Wo kommt der Nachwuchs her?
Ein weiteres Sorgenkind der Bundeswehr ist der Nachwuchs. Denn die Zahl der neu in die Bundeswehr eingetretenen Soldatinnen und Soldaten ist im vergangenen Jahr auf nur noch 20.000 Neueintritte gesunken. Das ist der niedrigste Stand in der Geschichte der Bundeswehr, rund 3000 Neusoldaten weniger als im Jahr zuvor.
Bislang hangelt sich die Bundeswehr durch diese Rekrutierungskrise, indem bestehende Zeitverträge von Soldaten verlängert werden. "So wird die Bundeswehr älter", warnte Bartels - und wies darauf hin, dass so die Nähe zur Gesellschaft Schritt für Schritt weiter abnimmt. Dass jeder Vierte aller Neusoldaten nach weniger als sechs Monaten seinen Dienst quittiert, verschärft die Nachwuchssorgen weiter.

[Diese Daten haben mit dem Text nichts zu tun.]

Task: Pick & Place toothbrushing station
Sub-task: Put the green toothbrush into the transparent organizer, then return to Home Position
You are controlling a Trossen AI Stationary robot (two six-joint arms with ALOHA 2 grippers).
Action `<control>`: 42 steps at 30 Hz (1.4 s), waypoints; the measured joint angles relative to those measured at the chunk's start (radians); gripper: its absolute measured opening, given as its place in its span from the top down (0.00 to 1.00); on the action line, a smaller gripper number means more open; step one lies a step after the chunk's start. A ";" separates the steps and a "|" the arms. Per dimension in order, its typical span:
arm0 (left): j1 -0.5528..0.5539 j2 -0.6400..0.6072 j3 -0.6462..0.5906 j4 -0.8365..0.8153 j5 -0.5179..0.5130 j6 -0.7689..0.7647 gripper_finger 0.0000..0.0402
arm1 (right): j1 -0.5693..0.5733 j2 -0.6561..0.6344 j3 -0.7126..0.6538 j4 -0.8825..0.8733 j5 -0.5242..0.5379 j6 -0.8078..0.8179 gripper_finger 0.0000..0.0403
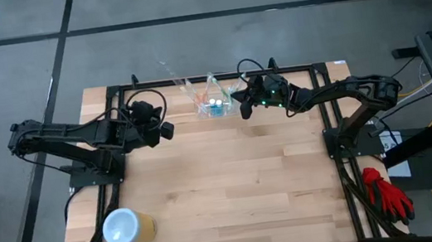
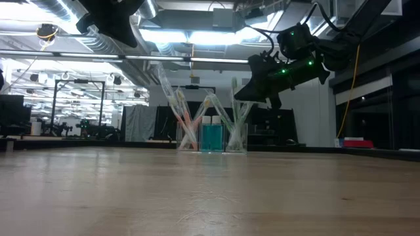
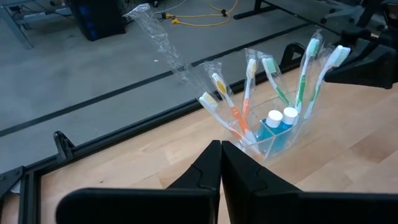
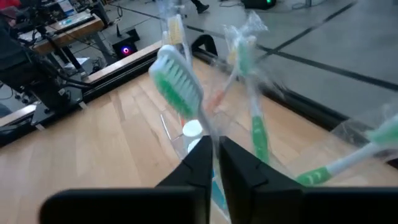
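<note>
Wooden table [image 1: 232, 177] on a dark frame, grey floor around it. At the table's far edge, centre, the toothbrushing station [image 1: 214, 104] stands upright, its long axis running left to right; wrapped toothbrushes [image 3: 233, 112] fan up and outward. Left gripper [image 1: 165, 131], clenched and empty, hovers left of it. Right gripper [image 1: 244, 109] is just right of it, its fingers nearly together; grasp cannot be told. Only the low view shows the blue bottles [image 2: 212, 136] from the side; only the high view shows the yellow cup [image 1: 127, 227] near left.
</note>
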 joint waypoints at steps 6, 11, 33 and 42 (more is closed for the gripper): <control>0.001 0.000 0.000 -0.001 0.000 0.003 0.99 | -0.001 0.000 0.000 -0.003 -0.002 0.031 0.82; 0.001 0.000 0.000 -0.002 0.000 0.003 0.99 | -0.001 0.000 0.000 -0.003 -0.001 0.056 0.73; 0.001 0.000 0.000 -0.003 0.002 0.003 0.99 | -0.019 0.000 0.232 -0.274 0.113 0.012 0.72; 0.001 0.000 0.000 -0.007 0.001 0.003 0.99 | -0.012 0.000 0.238 -0.424 0.069 0.016 0.73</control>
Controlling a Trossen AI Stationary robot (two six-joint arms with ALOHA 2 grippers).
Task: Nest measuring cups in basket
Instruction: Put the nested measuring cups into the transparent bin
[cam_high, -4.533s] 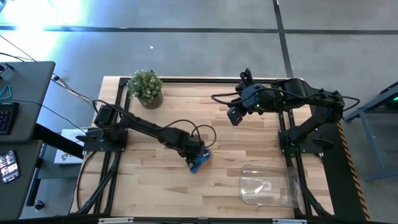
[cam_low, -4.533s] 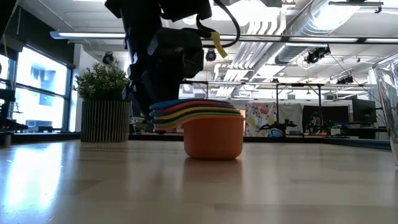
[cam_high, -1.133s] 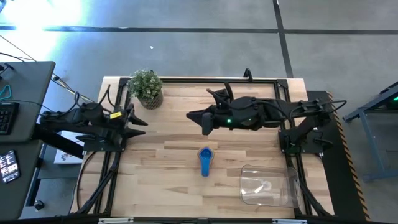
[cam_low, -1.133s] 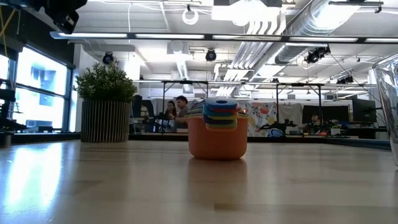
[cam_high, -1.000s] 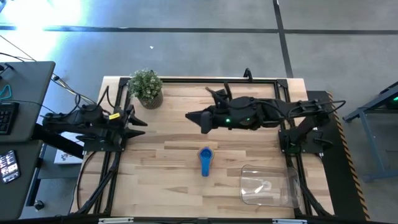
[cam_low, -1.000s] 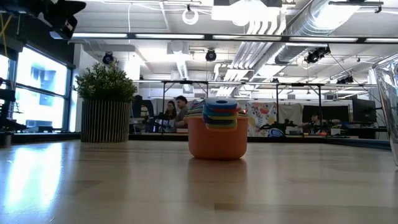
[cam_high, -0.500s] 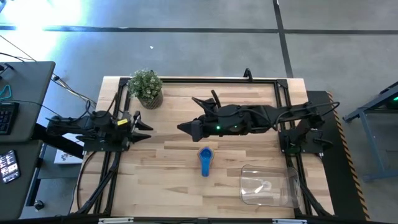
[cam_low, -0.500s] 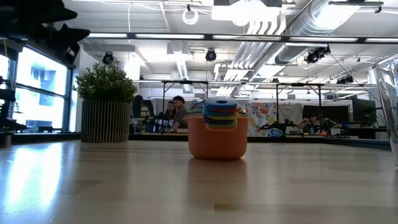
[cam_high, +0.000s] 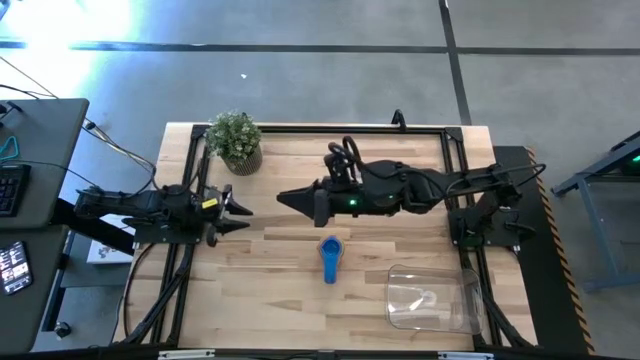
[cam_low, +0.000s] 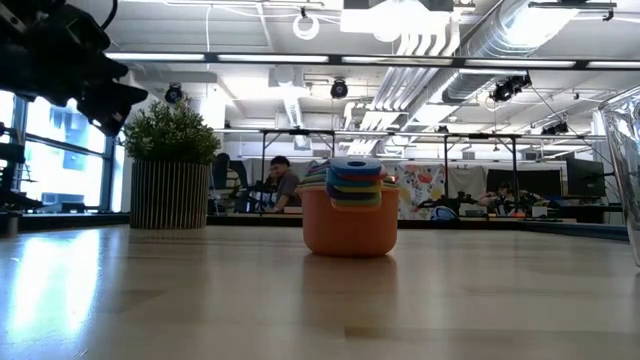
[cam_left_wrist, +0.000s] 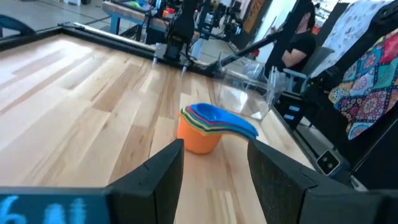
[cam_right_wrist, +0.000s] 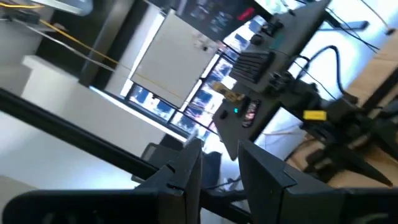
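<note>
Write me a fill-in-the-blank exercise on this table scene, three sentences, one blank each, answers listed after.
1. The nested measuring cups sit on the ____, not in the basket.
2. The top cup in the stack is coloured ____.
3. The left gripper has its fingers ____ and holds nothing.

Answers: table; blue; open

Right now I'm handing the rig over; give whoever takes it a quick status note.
Left gripper: open, empty, pulled back to the table's left side.
Right gripper: empty, above the table's middle, not touching anything; jaws narrowly apart.
Measuring cups: nested in one stack, orange at the bottom, blue on top, standing on the table near the middle.
Basket: empty, near the front right corner.
Done: nesting. Left: put the stack in the basket.
</note>
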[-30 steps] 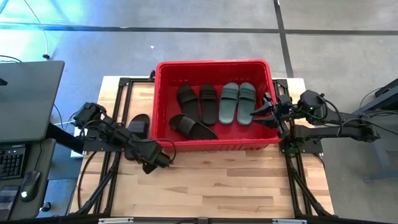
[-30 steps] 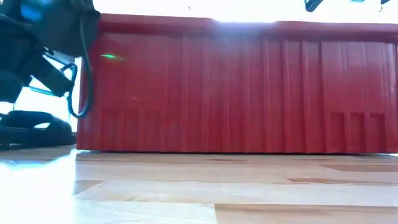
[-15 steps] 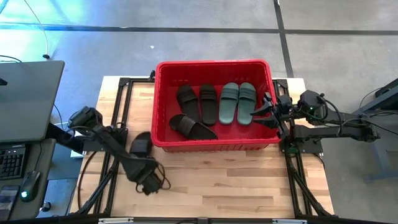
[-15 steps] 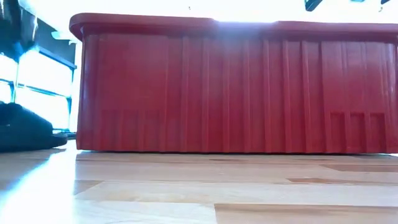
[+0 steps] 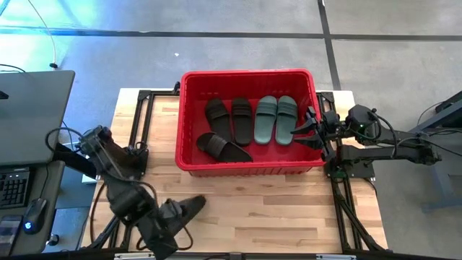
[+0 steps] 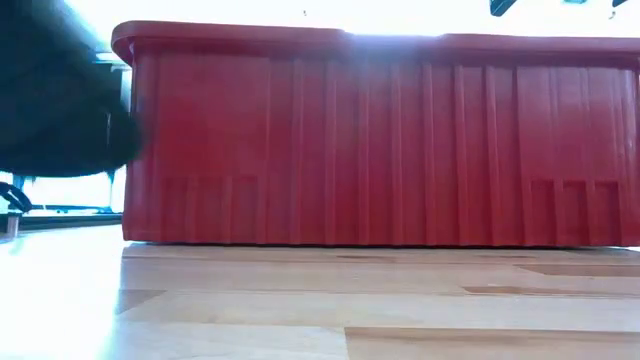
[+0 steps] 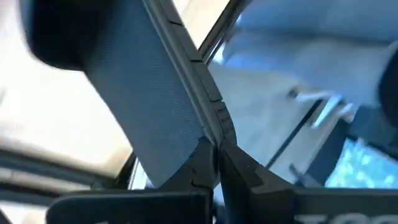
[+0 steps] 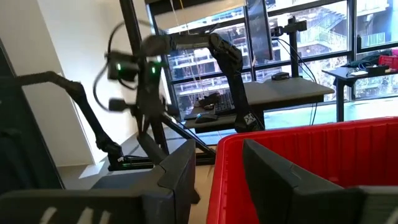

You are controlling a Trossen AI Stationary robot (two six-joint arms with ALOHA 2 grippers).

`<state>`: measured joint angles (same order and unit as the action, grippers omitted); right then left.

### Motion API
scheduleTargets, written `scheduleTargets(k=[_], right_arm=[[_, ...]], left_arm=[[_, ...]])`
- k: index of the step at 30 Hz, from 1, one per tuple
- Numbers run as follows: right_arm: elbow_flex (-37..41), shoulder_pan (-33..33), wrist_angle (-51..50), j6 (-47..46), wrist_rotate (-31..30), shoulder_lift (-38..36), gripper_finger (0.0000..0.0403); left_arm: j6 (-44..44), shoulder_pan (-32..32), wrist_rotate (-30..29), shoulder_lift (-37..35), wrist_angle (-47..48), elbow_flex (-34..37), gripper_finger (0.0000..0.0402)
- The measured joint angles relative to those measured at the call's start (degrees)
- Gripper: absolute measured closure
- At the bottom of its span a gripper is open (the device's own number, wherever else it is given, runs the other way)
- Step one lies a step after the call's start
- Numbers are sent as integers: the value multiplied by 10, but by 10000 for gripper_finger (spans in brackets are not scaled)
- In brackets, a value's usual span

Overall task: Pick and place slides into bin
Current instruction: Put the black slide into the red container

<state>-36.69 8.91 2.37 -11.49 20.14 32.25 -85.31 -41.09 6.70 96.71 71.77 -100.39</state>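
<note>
1. At the left front of the tabletop (image 5: 289, 217), the left hand (image 5: 189, 209) is seen clenched on a black slide (image 5: 193, 206), which is held above the wood near the front edge, well apart from the bin (image 5: 189, 115); in the left wrist view a broad dark textured sole (image 7: 149, 118) is pinched between the fingers.
2. The bin is a large red tub with a thick rim and ribbed walls, set at the middle rear of the tabletop. Inside it, three black slides (image 5: 224, 146) are laid toward the left, one of them lying across the front, and two sage-green slides (image 5: 276, 118) are laid side by side toward the right.
3. The right hand (image 5: 307, 132) is held over the bin's right rim with its fingers apart and nothing between them.
4. The tabletop is of pale wooden planks on a black frame; a grey floor with dark lines surrounds it.
5. A dark desk (image 5: 29, 108) is seen at far left. In the low view, a dark blurred mass fills the upper left corner.
</note>
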Motion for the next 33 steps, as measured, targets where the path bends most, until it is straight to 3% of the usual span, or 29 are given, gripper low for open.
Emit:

Derzeit gibt es 181.000 aktive Soldatinnen und Soldaten in der Bundeswehr. Bis 2025 soll die Truppe nach dem Willen des Verteidigungsministeriums eigentlich auf eine Stärke von rund 200.000 vergrößert werden, um den immer vielfältigeren Aufgaben bei Auslandseinsätzen Rechnung zu tragen. Schon heute gilt aber, dass 21.500 Dienstposten unbesetzt sind. "Dieses verbreitete Lückenbüßertum belastet das Bestandspersonal", sagte Bartels. Die Bundeswehr kündigte deshalb an, verstärkt im europäischen Ausland rekrutieren zu wollen. Bartels sagte, er glaube allerdings nicht, dass große Einstellungswellen zu erwarten seien, schon allein aus Respekt vor den anderen EU-Armeen, die auch Nachwuchssorgen hätten.
Besorgt zeigte sich der Wehrbeauftragte, dass die Zahl der gemeldeten Sexismus-Fälle in der Truppe größer geworden sei. Wie es um die Aufklärung rund um rechtsextreme Netzwerke innerhalb der Truppe steht, dazu konnte sich der Wehrbeauftragte wegen fehlender Informationen nicht äußern. Sein Credo: "Wer rechtsextremes Gedankengut verbreitet, kann kein Verteidiger der Freiheit sein."
Kann Deutschland wirklich mehr Verantwortung übernehmen?
Der Vorsitzende des Deutschen Bundeswehrverbands, André Wüstner, forderte Verteidigungsministerin Ursula von der Leyen (CDU) zu mehr Tempo beim Umbau der Bundeswehr auf. "Es ist 5 nach 12", sagte Wüstner am Dienstag im ZDF-"Morgenmagazin". Die Bundeswehr sei gemessen am Auftrag nach wie vor im schlechtesten Zustand seit 1990.
Bundeskanzlerin Angela Merkel hatte sich tags zuvor in Berlin noch einmal zu der gestiegenen internationalen Verantwortung Deutschlands auch in militärischen Fragen bekannt. "Wir wissen, dass wir noch mehr tun müssen", sagte die Kanzlerin. Bartels antwortete darauf kaum 24 Stunden später: "Das ist ein Versprechen, dass man mit großem Kraftaufwand einhalten kann."